Scesi a terra che tremavo per l’adrenalina accumulata, non ci credevo di esserci riuscito, di avercela fatta..nonostante tutto!!
Gian era più felice di me, ma ad un tratto si fermò e mi guardò dicendo:
”Peccato che con questa nebbia non si veda molto nel video e la sfortuna è che invece adesso la nebbia si sia diradata! Se solo fossi partito 5 minuti più tardi..L’hai fatta così facile, abbiamo ancora tante ore di luce..Dai che riprovi ora così poi hai anche un bel ricordo della salita!”.
Dentro di me pensai fosse assurdo poterlo rifare, ma in fondo sentivo ancora molta forza nelle dita così gli dissi: “perché no? Al massimo sarà comunque un buon allenamento”. Sfida accettata!
Sfilai la corda, infilai le scarpette e ripartii. Alleggerito dal fatto che ormai avevo già fatto la salita in libera, mi affidai completamente ai piedi e con una scalata ancor più fluida di prima passai nuovamente la prima parte e andai avanti, sempre più su, fino a passare nuovamente la corda in catena! Non ci potevo credere, non avevo fatto la via una volta, ma ben due lo stesso giorno!!

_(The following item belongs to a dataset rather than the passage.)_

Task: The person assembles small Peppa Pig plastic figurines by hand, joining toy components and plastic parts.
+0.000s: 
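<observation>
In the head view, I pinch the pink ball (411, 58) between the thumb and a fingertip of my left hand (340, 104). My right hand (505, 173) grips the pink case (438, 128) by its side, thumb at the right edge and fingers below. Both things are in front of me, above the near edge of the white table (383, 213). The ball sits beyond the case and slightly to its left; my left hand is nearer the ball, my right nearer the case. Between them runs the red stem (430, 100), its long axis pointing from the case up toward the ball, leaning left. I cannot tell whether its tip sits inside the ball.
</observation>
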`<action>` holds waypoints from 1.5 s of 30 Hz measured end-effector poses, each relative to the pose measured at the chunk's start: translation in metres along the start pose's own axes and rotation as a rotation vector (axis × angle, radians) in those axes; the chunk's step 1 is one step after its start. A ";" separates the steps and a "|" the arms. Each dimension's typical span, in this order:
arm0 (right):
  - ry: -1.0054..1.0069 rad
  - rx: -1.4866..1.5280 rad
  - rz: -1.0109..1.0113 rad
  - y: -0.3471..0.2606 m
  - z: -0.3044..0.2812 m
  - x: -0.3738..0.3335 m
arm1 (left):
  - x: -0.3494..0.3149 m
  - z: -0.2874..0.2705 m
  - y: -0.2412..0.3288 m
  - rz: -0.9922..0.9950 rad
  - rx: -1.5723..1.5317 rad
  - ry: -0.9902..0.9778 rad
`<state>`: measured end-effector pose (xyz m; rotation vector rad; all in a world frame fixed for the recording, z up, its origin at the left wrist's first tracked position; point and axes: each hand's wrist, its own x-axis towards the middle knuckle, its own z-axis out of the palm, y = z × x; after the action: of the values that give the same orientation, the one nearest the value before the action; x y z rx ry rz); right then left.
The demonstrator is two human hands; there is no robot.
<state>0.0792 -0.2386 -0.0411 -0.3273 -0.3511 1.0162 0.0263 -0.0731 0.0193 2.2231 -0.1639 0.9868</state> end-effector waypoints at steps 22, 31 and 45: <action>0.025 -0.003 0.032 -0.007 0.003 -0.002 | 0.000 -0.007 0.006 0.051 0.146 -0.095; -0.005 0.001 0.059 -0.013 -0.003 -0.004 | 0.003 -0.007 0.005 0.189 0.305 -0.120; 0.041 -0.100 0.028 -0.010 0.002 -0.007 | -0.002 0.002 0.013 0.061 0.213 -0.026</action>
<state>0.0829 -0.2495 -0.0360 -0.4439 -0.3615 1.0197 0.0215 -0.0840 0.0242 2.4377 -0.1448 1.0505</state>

Devo dire che è stato per me davvero incredibile e ancora adesso riguardando quei video non me lo so spiegare. Forse semplicemente mente e corpo avevano raggiunto un equilibrio perfetto, avevo ritrovato la bellezza di scalare alleggerendomi da ogni pensiero.
Così due giorni dopo, il 2 novembre, tornai su “Eternit” assieme al fratello Gian.
Tirando le somme e per cercare di fare un po’ di chiarezza sull’annosa questione del grado, per salire “Eternit” ho fatto un totale di 23 tentativi e credo che ora possa essere all’incirca 9a+ anche se, allo stato attuale, secondo me è un grado più difficile di quanto lo fosse nel 2010 quando la provai per la prima volta.
Questo quindi il grado, la stessa difficoltà che avevo per altro proposto quando liberai “Energia cosmica” che penso sia la via che più si avvicina per stile e difficoltà ad “Eternit” anche se per “Energia cosmica” avevo impiegato un totale di ben 62 tentativi.
Concludo con un piccolo pensiero, un pensiero che racchiude cosa per me ha significato questa salita, non solo come arrampicatore sportivo ma anche come atleta del Centro Sportivo dell’Esercito.
Nella vita capita spesso che qualcuno o qualcosa si metta tra noi e i nostri sogni, succede che ci saranno sempre degli ostacoli da superare. In quel momento le possibilità sono due: o ti abbatti e accetti la sconfitta senza provare, oppure accetti la sfida per quello che è, mettendoti alla prova accettando i cambiamenti. Ricostruire un sogno non è facile ma se ci riesci la felicità sarà ancora più grande di prima!
Quindi credi in te stesso, circondati delle persone giuste, combatti per ciò in cui credi e sogna sempre in grande perché se ci credi ce la farai!